We have to consider all minimal (P,Q,R)-chains.
(3) UsableRulesReductionPairsProof (EQUIVALENT transformation)
First, we A-transformed [FROCOS05] the QDP-Problem.
Then we obtain the following A-transformed DP problem.
The pairs P are:
a1(a(x)) → c1(b(x))
a1(a(x)) → b1(x)
b1(b(x)) → a1(c(x))
b1(b(x)) → c1(x)
c1(c(x)) → b1(a(x))
c1(c(x)) → a1(x)
and the Q and R are:
Q restricted rewrite system:
The TRS R consists of the following rules:
b(b(x)) → a(c(x))
c(c(x)) → b(a(x))
a(a(x)) → c(b(x))
Q is empty.
By using the usable rules with reduction pair processor [LPAR04] with a polynomial ordering [POLO], all dependency pairs and the corresponding usable rules [FROCOS05] can be oriented non-strictly.
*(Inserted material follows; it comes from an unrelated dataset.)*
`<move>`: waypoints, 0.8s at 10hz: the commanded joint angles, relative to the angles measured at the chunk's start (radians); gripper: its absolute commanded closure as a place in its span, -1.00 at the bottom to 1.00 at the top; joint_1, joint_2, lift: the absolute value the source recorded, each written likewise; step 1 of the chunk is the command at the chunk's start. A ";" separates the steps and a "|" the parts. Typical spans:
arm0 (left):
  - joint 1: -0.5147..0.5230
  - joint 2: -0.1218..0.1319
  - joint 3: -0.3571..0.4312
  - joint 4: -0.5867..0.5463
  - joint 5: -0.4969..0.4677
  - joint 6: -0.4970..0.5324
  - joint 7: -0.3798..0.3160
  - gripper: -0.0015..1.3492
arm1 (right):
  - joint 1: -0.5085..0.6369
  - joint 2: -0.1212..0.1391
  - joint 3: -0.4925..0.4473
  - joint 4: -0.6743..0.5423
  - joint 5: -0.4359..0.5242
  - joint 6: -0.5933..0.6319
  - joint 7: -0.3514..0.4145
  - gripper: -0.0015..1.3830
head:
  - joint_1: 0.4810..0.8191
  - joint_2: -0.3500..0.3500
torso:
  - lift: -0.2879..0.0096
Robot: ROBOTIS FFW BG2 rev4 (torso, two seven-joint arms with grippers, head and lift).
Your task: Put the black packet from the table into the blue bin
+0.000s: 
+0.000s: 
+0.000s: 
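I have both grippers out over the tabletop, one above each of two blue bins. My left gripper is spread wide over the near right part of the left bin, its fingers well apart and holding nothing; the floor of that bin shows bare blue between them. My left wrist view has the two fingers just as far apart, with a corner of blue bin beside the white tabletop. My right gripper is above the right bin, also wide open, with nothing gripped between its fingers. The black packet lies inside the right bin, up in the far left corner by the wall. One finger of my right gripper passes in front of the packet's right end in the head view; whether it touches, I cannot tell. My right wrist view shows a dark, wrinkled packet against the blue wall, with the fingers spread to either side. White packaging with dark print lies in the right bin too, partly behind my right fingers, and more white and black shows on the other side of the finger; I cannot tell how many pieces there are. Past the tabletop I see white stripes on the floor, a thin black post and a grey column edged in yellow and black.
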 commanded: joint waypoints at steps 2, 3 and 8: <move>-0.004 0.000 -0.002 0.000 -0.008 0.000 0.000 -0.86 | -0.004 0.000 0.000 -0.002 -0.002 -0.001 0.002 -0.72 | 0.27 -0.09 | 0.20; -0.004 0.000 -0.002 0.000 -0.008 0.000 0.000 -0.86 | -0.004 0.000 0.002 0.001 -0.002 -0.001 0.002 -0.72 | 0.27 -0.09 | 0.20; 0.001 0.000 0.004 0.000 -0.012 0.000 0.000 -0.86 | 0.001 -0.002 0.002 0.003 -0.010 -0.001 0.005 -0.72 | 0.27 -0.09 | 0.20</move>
All non-usable rules are removed, and those dependency pairs and usable rules that have been oriented strictly or contain non-usable symbols in their left-hand side are removed as well.
The following dependency pairs can be deleted:
a1(a(x)) → b1(x)
b1(b(x)) → c1(x)
c1(c(x)) → a1(x)
No rules are removed from R.
Used ordering: POLO with Polynomial interpretation [POLO]:
POL(a(x1)) = 2 + 2·x1
POL(a1(x1)) = x1
POL(b(x1)) = 2 + 2·x1
POL(b1(x1)) = x1
POL(c(x1)) = 2 + 2·x1
POL(c1(x1)) = x1
(4) Obligation:
Q DP problem:
The TRS P consists of the following rules:
a1(a(x)) → c1(b(x))
b1(b(x)) → a1(c(x))
c1(c(x)) → b1(a(x))
The TRS R consists of the following rules:
b(b(x)) → a(c(x))
c(c(x)) → b(a(x))
a(a(x)) → c(b(x))
Q is empty.
We have to consider all minimal (P,Q,R)-chains.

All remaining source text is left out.